• Assignment:
From the listing below, restate word for word the lines from the line containing "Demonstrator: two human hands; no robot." down through the line containing "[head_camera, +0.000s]". Exclude pictures.
START Task data
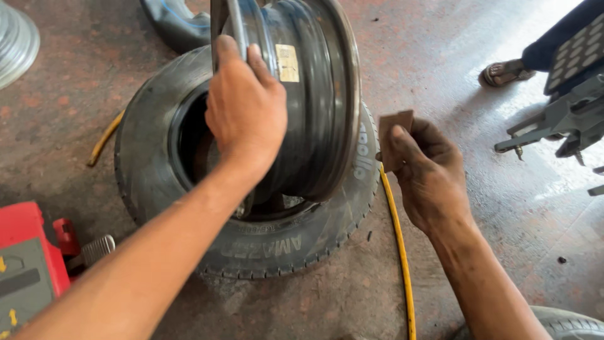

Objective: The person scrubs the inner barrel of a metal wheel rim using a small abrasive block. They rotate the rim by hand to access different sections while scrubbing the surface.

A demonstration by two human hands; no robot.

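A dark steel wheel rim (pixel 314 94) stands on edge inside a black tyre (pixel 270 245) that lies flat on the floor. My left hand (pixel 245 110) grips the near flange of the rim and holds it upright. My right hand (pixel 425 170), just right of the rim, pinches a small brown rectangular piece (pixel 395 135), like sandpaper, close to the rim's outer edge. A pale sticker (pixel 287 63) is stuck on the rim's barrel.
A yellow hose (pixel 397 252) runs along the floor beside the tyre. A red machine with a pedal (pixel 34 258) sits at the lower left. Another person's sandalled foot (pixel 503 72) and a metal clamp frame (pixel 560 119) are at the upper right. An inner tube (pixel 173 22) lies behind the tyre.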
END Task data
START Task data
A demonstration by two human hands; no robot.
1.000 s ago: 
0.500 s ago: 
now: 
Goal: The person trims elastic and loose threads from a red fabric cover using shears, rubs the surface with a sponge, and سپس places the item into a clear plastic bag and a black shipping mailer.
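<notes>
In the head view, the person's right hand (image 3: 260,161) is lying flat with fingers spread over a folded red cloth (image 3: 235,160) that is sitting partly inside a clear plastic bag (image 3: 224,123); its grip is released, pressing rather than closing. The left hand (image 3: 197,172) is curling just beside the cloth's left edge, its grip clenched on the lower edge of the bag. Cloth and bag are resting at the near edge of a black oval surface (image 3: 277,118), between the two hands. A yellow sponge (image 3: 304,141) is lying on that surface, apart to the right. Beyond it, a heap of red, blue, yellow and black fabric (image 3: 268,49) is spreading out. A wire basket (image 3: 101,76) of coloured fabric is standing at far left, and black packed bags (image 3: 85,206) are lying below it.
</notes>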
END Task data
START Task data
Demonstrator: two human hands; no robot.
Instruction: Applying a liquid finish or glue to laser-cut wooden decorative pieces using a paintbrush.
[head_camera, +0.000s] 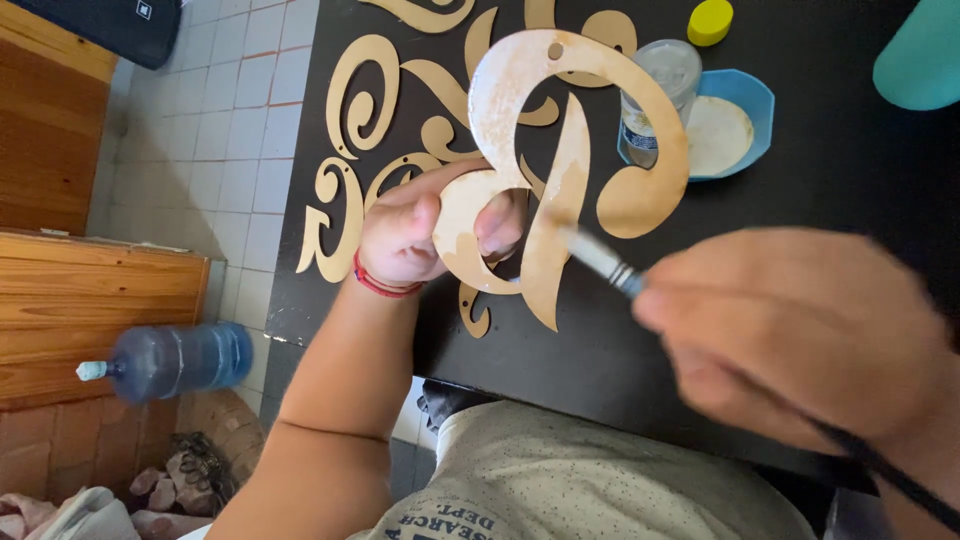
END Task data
• Answer section:
Demonstrator: two human hands; no robot.
Instruction: Applying a liquid finish or glue to laser-cut wooden decorative pieces using a paintbrush.
[head_camera, +0.000s] 

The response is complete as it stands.